- Dataset excerpt

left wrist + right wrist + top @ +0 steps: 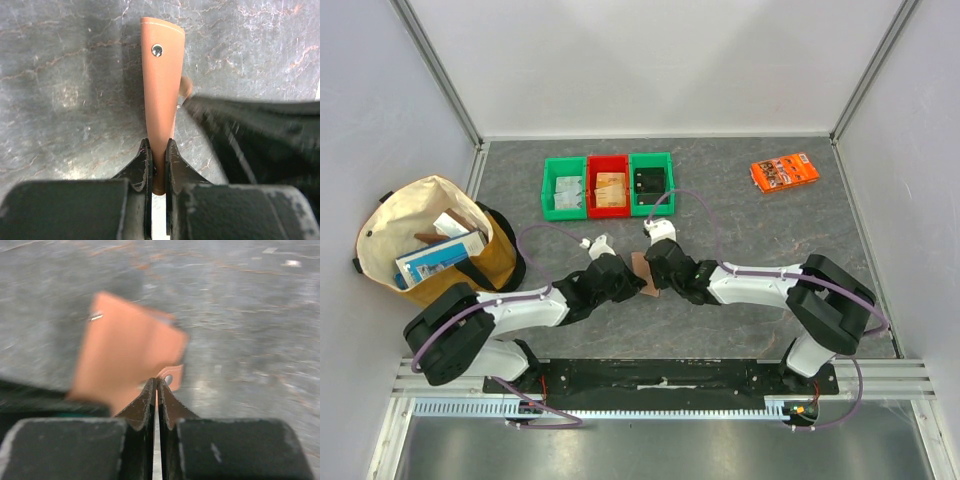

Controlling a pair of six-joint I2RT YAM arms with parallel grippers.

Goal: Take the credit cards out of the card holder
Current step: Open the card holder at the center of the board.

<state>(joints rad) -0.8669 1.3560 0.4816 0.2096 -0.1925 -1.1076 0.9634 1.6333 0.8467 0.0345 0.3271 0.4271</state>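
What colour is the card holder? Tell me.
Reddish-brown; the card holder shows best in the left wrist view.

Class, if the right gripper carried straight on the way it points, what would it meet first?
The card holder: its tab sits right at the tips of the right gripper, seemingly pinched between the fingers.

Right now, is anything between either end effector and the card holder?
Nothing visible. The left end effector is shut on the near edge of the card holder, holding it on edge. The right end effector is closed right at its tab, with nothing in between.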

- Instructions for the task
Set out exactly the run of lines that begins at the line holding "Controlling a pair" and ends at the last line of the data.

- Task output
Controlling a pair of six-joint I2RT YAM arms with parallel grippers.

Goal: Take the credit cards out of the card holder
Current step: Open the card holder at the center of the board.

<state>(joints rad) -0.8669 1.3560 0.4816 0.2096 -0.1925 -1.1076 0.9634 1.6333 0.8467 0.0345 0.3271 0.4271</state>
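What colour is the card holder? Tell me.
Reddish-brown; the card holder shows best in the left wrist view.

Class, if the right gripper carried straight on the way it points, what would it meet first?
The card holder: its tab sits right at the tips of the right gripper, seemingly pinched between the fingers.

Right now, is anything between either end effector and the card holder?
Nothing visible. The left end effector is shut on the near edge of the card holder, holding it on edge. The right end effector is closed right at its tab, with nothing in between.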

The exercise is done, with nothing more to add.